# TASK ITEM
This exercise calls for every line of the listing below that contains the word "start".

▬▬▬▬▬▬▬▬▬▬

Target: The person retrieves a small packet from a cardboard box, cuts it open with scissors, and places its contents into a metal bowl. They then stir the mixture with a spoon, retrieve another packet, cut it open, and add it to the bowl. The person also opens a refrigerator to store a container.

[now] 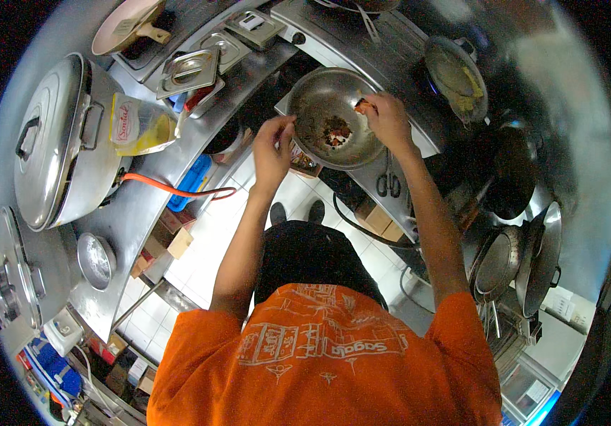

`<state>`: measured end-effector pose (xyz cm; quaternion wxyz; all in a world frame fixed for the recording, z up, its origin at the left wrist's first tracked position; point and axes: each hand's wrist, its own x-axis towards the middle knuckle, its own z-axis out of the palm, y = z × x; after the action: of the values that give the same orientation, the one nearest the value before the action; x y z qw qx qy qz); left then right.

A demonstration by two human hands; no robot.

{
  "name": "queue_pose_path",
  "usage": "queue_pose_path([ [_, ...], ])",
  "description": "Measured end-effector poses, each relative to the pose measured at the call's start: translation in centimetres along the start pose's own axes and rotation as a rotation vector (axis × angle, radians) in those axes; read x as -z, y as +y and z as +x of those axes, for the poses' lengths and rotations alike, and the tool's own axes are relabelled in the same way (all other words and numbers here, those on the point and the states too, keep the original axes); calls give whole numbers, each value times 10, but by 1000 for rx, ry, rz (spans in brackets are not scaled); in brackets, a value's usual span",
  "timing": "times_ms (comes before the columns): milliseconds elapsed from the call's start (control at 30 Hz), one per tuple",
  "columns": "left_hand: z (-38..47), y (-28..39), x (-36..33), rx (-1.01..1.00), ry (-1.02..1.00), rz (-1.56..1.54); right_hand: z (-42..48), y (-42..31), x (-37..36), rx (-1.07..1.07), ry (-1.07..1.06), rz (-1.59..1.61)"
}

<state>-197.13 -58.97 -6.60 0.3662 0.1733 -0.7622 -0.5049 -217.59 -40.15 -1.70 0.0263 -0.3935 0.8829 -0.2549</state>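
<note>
A round metal bowl (313,96) is in front of me, overlapping the edge of the steel counter. Dark brown and reddish bits (336,131) lie at its bottom, with a pale patch among them. At the bowl's left rim, my left hand (272,152) has its thumb and fingers pinched on the edge. Over the right side of the bowl, my right hand (391,121) grips a small orange-red piece (362,106), partly hidden by the fingers; whether it is food or a packet I cannot tell. Scissors (388,178) with dark handles lie on steel just below the bowl.
On the left counter stand a large lidded pot (49,144), a yellow-and-white pouch (143,125), a small metal bowl (96,261) and steel pan lids (188,72). An orange hose (177,189) loops over the counter edge. Pans (497,261) and an oval pan (457,80) are at right.
</note>
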Motion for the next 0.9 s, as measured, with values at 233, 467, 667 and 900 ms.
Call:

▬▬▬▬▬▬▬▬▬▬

# SOLUTION FOR THIS EXERCISE
  "description": "Measured end-effector poses, each relative to the pose measured at the call's start: translation in centimetres along the start pose's own axes and rotation as a rotation vector (axis × angle, radians) in those axes; read x as -z, y as +y and z as +x of those axes, for the poses' lengths and rotations alike, and the tool's own axes are relabelled in the same way (all other words and numbers here, those on the point and the states too, keep the original axes); calls give whole numbers, each value times 10, but by 1000 for rx, ry, rz (spans in brackets are not scaled); in brackets, a value's usual span",
  "timing": "times_ms (comes before the columns): milliseconds elapsed from the call's start (control at 30 Hz), one per tuple",

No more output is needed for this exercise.